-- Required action --
Filter the entries for the string "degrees". Copy each line that has it.

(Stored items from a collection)
_ _ _ _ _

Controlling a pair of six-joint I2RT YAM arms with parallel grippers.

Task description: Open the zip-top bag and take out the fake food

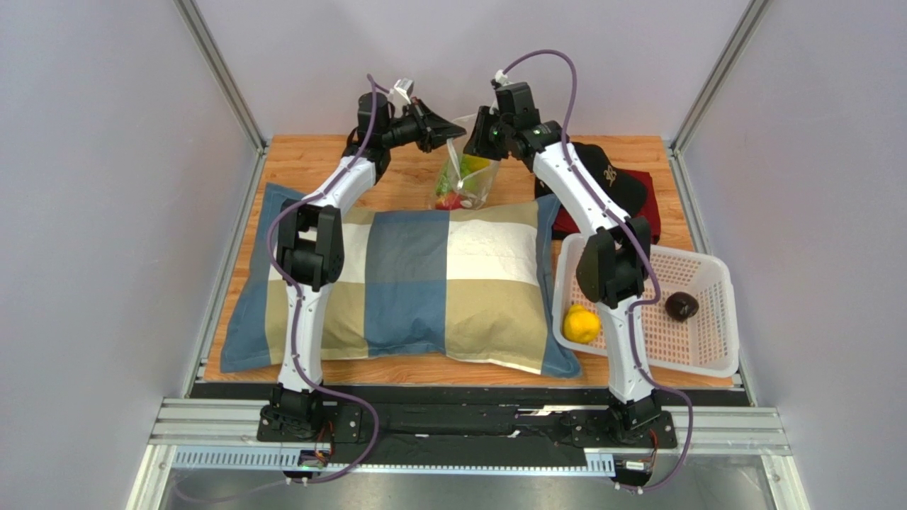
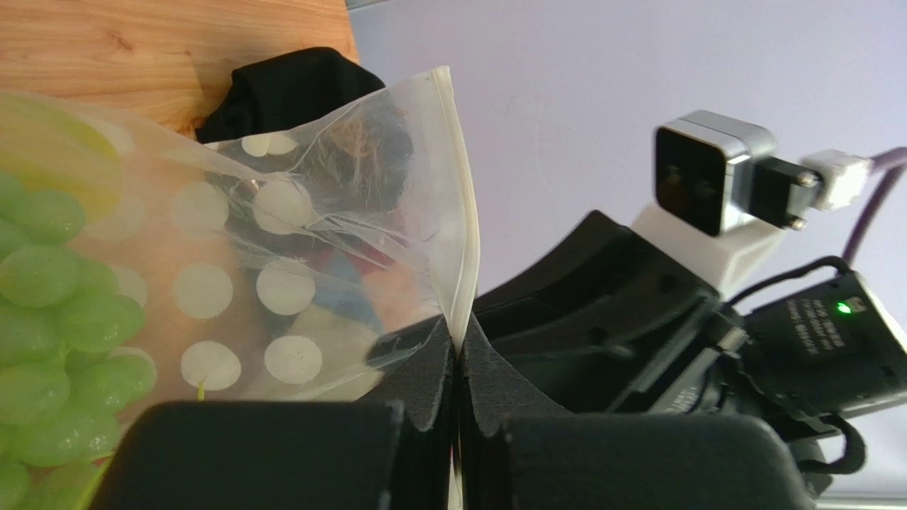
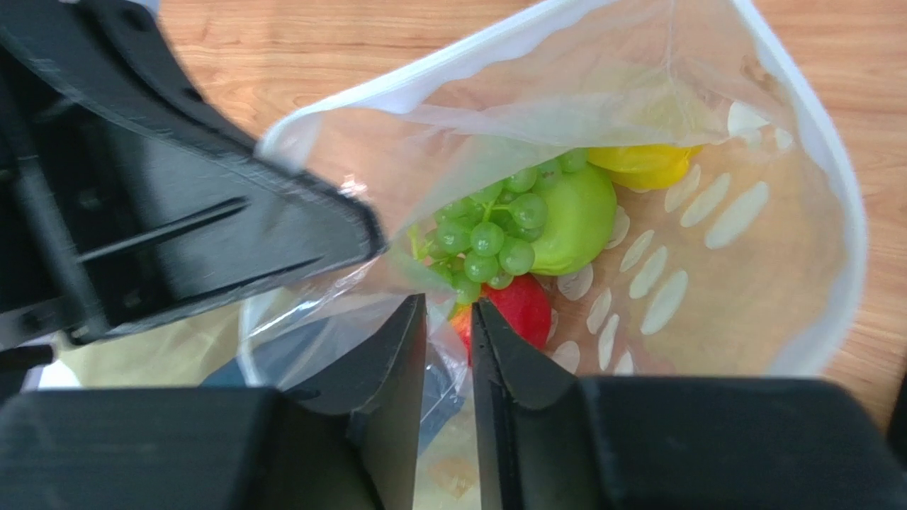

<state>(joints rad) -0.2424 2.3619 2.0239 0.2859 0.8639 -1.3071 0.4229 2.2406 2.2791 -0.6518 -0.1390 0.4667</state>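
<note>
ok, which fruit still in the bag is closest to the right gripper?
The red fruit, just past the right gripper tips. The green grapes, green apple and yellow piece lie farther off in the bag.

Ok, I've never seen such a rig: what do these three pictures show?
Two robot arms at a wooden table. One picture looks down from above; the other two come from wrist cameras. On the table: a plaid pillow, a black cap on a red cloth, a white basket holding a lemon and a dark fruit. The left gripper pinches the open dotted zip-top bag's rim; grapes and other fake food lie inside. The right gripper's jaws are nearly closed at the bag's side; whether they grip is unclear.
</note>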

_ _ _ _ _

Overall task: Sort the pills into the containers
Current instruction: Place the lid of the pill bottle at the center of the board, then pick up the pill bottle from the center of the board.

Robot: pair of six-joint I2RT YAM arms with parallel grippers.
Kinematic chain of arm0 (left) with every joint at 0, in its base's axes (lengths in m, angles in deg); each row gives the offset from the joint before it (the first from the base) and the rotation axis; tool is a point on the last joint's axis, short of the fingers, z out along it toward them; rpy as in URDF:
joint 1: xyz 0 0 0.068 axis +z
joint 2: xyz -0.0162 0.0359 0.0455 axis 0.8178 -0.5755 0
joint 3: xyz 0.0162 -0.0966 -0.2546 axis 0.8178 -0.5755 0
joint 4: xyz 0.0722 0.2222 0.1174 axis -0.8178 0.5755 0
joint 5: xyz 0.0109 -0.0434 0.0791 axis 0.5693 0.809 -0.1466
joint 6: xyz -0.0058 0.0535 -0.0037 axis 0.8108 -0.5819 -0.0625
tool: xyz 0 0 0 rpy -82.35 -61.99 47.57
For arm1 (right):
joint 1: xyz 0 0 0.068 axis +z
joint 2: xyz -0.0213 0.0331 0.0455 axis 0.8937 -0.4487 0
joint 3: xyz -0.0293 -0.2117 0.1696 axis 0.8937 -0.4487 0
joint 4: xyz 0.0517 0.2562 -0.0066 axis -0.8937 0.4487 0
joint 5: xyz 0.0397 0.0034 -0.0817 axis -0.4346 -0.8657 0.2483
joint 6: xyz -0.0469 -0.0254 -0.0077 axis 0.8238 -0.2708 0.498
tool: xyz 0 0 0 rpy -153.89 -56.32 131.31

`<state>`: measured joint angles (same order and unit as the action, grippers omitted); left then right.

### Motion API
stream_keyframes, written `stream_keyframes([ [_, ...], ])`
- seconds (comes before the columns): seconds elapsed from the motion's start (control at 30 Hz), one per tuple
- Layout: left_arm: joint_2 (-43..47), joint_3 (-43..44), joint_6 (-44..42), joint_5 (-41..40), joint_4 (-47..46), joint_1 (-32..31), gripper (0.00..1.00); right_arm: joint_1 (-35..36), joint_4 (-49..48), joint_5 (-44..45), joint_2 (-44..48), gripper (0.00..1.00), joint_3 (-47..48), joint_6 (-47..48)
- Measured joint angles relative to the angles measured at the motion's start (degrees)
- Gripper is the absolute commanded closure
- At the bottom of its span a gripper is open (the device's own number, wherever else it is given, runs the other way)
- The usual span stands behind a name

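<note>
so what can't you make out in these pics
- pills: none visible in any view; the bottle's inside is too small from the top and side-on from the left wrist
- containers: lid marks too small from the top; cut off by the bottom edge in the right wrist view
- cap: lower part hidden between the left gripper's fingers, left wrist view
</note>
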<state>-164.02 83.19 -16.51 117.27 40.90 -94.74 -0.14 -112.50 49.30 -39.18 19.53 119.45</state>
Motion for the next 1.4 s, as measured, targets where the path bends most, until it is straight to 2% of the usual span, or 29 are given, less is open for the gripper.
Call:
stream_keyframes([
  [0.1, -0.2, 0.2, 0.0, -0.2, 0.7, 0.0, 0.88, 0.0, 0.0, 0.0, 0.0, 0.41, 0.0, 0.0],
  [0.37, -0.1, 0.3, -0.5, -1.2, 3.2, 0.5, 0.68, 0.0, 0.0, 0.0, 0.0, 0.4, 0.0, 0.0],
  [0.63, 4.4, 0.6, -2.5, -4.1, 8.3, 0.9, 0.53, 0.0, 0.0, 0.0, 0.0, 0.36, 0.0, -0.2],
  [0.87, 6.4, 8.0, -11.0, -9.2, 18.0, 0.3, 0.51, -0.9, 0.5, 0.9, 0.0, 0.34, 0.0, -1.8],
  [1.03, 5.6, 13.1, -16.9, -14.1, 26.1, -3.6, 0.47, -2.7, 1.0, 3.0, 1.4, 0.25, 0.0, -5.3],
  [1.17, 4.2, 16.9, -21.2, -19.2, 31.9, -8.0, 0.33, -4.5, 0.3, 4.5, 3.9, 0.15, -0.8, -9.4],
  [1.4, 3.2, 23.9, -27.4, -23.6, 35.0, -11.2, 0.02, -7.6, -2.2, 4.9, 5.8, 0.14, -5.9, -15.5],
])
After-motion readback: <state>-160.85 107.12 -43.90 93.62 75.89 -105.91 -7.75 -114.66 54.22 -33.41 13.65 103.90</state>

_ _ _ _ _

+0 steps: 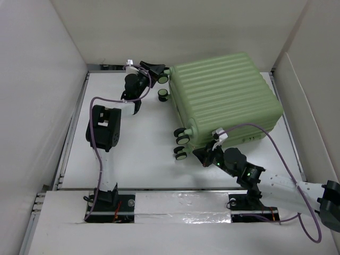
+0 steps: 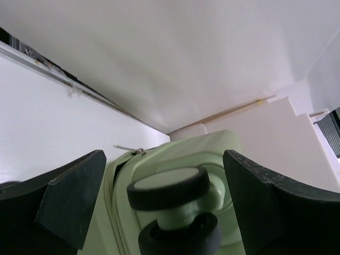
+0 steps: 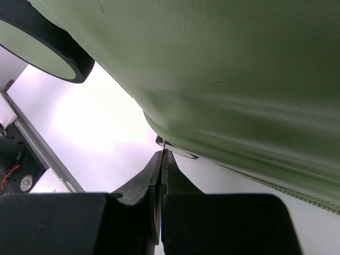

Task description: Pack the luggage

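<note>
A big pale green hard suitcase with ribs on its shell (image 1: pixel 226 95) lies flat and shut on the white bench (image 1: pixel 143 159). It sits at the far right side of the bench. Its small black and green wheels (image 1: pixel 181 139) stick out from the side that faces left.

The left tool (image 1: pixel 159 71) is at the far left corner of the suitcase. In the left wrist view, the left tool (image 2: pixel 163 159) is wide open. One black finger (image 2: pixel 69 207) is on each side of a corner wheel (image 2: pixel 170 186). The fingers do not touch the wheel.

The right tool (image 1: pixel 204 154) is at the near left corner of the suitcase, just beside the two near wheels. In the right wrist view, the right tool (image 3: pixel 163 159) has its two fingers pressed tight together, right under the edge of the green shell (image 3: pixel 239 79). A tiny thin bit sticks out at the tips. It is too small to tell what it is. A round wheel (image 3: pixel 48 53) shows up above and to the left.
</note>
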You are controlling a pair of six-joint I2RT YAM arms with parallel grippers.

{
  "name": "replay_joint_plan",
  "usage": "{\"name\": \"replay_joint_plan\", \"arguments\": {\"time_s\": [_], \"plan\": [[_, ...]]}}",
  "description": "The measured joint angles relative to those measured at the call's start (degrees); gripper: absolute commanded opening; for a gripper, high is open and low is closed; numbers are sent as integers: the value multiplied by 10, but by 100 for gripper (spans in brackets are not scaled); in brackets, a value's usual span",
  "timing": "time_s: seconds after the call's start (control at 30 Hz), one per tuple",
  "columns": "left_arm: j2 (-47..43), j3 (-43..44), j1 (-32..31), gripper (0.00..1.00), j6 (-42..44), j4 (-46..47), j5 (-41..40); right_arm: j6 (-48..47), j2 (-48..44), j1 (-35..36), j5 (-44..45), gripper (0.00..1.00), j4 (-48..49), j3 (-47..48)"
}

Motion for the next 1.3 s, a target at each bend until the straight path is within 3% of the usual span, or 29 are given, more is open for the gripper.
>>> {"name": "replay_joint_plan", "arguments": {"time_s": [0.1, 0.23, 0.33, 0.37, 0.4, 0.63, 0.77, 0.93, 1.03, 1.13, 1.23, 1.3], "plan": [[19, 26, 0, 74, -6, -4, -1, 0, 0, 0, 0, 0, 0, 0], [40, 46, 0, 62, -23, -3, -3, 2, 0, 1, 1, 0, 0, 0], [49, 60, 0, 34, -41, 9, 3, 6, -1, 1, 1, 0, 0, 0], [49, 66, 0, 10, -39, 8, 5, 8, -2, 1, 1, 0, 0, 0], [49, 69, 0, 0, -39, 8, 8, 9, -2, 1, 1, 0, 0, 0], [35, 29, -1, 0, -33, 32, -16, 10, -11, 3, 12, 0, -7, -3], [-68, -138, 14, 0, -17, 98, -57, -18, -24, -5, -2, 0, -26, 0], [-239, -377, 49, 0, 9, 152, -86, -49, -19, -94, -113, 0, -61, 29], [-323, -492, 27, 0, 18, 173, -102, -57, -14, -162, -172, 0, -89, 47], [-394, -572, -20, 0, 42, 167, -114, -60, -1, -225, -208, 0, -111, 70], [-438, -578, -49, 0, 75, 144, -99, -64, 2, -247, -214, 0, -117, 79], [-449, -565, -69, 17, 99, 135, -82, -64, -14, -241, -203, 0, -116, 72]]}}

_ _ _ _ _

-- Answer to the problem --
- Measured joint angles relative to the angles measured at the motion's start (degrees)
  "description": "The measured joint angles relative to those measured at the call's start (degrees); gripper: absolute commanded opening; for a gripper, high is open and low is closed; numbers are sent as integers: the value multiplied by 10, but by 100 for gripper (spans in brackets are not scaled); in brackets, a value's usual span",

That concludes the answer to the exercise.